*TASK BRIEF*: Pull every line with "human" from the data.

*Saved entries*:
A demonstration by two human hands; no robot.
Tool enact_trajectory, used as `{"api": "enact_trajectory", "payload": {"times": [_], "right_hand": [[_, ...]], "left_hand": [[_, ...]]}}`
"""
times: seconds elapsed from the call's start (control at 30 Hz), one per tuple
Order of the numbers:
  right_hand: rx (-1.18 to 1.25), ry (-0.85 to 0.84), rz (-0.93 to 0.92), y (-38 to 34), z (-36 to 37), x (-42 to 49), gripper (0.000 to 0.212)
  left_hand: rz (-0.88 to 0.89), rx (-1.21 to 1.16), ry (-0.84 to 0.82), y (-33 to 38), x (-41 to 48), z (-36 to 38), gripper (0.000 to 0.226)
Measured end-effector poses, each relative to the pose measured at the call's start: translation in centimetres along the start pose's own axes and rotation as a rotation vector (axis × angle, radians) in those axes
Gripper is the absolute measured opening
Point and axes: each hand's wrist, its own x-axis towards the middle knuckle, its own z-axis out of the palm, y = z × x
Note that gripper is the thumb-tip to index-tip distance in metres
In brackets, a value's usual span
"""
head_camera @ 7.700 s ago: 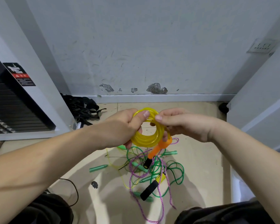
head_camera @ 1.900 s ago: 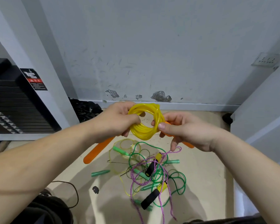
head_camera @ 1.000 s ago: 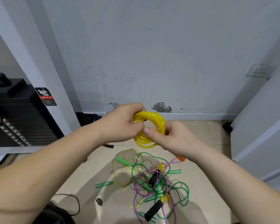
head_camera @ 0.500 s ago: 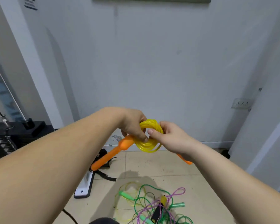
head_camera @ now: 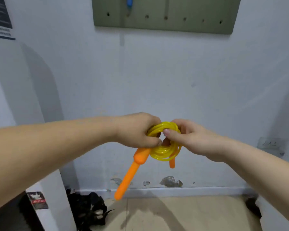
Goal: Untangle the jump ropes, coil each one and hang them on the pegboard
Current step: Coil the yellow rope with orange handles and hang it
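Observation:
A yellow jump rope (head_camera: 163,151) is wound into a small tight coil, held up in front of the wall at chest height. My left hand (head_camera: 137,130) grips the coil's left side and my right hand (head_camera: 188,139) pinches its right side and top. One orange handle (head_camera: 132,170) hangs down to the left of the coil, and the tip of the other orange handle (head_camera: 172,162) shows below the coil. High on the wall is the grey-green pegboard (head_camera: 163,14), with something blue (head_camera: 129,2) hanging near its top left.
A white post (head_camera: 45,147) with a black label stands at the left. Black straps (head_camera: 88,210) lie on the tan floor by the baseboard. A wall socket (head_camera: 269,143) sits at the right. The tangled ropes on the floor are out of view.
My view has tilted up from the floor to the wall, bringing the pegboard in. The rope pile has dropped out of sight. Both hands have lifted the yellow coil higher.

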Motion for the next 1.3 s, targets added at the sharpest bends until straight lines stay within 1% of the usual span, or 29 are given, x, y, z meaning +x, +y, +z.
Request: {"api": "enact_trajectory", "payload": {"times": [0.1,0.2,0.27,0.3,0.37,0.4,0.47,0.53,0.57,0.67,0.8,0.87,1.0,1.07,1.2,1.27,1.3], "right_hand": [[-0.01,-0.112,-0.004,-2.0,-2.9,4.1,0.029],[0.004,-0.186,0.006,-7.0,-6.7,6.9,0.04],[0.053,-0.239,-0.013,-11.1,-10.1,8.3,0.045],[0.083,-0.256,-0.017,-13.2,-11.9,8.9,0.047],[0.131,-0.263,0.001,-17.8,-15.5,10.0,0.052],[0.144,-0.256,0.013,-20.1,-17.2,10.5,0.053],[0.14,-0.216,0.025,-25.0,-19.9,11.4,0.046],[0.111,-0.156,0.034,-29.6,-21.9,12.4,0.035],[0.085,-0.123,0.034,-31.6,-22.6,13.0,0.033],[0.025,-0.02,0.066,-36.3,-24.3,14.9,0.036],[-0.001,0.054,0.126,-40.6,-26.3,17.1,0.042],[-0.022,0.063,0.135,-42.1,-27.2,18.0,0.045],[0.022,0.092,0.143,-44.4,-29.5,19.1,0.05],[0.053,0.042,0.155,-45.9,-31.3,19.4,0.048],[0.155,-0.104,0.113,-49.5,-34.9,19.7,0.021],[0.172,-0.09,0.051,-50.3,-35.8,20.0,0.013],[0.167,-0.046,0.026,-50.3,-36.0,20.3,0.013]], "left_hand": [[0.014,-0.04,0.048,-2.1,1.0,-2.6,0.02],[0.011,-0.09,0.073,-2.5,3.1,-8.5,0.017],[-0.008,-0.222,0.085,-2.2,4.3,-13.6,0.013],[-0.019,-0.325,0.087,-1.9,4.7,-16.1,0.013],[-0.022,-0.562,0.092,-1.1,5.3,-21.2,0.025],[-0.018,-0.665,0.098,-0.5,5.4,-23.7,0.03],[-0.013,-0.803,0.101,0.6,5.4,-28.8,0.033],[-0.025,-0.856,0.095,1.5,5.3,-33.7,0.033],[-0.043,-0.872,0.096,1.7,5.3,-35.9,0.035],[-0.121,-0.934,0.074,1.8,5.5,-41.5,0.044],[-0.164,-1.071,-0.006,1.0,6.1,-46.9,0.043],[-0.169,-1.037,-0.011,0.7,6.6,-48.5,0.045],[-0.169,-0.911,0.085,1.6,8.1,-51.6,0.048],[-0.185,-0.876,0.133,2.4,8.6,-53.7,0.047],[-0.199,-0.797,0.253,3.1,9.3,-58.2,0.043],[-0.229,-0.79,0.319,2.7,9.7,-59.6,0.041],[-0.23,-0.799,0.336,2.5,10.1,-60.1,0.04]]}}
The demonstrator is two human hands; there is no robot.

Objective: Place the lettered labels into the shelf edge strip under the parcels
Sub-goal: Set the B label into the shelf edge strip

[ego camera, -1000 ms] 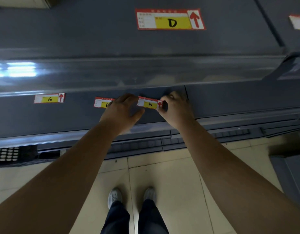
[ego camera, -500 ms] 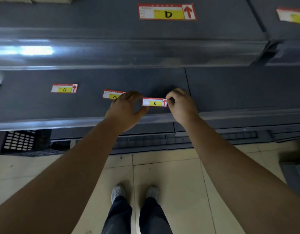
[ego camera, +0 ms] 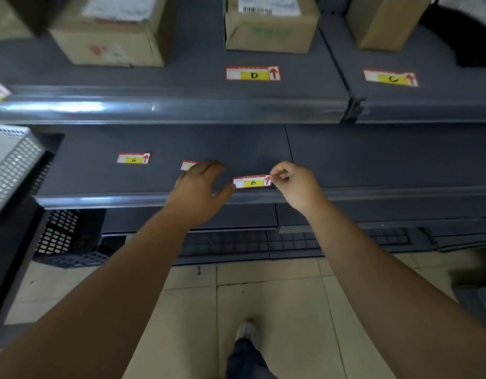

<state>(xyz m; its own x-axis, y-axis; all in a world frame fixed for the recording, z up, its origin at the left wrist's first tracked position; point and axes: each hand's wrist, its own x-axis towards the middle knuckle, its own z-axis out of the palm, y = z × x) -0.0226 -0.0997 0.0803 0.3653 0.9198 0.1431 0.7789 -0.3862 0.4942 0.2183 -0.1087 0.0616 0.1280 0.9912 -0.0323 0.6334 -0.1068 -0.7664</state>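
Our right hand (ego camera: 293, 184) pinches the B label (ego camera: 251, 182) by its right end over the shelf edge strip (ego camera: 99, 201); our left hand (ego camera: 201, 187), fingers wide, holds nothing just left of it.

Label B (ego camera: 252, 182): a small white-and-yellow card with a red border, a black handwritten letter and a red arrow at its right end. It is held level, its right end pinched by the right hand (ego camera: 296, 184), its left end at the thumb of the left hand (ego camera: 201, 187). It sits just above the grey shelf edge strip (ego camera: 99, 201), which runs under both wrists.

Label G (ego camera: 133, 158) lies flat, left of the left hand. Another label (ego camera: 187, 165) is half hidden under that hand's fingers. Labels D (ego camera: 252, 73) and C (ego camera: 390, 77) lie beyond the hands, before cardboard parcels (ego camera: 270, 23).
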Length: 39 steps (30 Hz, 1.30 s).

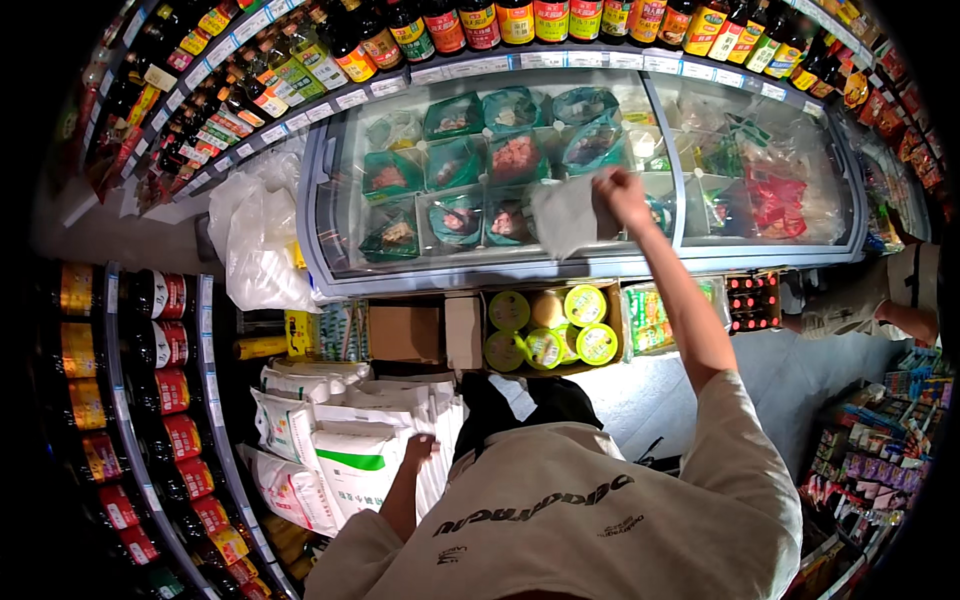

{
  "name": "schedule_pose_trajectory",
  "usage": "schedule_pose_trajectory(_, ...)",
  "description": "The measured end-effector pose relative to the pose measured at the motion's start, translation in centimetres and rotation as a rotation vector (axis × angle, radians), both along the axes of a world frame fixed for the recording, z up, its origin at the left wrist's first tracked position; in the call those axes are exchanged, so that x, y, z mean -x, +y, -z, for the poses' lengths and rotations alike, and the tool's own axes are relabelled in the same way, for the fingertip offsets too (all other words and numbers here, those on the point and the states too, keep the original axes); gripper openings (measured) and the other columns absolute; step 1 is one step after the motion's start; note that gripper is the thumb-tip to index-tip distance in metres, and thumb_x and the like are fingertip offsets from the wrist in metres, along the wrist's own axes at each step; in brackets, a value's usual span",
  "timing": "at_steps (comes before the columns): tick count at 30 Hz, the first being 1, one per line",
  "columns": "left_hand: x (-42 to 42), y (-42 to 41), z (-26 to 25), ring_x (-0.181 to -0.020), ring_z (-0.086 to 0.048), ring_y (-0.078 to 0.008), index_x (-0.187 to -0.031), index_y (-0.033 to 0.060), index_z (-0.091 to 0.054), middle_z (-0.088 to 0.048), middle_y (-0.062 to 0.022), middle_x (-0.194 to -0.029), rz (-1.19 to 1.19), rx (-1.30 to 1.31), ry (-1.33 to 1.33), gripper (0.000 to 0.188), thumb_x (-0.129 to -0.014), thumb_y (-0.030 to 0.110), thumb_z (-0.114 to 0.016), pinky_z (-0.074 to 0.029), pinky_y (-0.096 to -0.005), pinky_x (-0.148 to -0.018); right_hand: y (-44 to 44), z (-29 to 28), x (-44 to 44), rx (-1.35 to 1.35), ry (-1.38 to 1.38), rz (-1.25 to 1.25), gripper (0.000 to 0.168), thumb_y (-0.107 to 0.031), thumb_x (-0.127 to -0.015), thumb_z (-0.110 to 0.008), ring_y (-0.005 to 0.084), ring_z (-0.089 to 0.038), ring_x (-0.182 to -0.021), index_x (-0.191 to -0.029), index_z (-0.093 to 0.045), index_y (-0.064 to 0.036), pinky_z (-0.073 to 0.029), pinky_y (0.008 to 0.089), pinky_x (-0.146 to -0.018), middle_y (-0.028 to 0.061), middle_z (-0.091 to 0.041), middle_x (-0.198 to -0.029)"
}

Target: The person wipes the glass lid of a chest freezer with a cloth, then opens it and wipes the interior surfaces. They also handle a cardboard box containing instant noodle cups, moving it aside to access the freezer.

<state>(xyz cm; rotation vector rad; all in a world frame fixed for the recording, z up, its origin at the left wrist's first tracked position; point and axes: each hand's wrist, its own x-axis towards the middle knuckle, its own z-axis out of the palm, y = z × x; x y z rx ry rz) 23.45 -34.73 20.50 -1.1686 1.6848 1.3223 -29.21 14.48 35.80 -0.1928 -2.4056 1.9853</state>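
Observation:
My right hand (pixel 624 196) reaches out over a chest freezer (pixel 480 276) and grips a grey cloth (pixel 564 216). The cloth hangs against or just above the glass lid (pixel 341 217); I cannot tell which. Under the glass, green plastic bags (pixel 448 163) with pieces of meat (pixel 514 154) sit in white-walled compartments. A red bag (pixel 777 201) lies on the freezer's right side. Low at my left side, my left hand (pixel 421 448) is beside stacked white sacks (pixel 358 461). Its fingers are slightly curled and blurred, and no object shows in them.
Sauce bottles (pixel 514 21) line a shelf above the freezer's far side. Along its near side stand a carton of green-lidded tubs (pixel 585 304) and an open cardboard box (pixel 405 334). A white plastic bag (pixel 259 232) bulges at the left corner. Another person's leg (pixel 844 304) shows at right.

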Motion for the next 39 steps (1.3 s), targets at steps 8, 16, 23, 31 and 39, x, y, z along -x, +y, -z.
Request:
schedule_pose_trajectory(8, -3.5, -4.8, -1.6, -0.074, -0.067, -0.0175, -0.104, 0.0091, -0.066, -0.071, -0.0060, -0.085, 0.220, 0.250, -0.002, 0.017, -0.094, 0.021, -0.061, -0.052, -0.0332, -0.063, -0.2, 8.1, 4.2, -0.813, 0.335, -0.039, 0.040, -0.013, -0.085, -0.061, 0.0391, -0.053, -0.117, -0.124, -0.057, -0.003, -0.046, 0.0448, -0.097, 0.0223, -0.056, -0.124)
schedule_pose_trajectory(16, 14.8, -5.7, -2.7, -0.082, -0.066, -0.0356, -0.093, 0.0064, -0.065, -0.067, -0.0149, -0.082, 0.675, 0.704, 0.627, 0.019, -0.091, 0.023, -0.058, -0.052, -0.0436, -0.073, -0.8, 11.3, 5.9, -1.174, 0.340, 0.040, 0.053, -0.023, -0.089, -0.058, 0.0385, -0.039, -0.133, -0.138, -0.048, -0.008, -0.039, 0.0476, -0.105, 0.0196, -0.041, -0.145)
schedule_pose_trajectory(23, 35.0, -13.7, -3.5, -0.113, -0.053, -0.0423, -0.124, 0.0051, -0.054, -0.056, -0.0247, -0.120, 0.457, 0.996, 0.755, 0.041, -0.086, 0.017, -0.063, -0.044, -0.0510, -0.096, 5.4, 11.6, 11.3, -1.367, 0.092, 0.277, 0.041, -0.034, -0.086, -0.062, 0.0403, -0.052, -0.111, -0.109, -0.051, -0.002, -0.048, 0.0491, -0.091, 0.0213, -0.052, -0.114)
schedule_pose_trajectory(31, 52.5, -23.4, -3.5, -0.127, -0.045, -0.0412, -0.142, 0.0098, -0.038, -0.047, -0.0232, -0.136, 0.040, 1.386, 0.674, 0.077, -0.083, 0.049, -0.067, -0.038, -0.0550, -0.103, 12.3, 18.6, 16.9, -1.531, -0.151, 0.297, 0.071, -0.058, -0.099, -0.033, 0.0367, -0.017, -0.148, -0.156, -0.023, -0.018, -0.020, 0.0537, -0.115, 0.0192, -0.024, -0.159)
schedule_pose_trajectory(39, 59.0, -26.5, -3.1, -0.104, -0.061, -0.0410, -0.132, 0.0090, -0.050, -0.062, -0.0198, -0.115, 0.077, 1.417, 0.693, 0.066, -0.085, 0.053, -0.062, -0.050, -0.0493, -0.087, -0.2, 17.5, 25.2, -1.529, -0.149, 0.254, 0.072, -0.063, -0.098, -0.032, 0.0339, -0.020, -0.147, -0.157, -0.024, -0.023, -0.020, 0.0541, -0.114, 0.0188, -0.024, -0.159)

*SOLUTION TO THIS TASK*:
A demonstration by two human hands; no robot.
The demonstrator is two human hands; there is no robot.

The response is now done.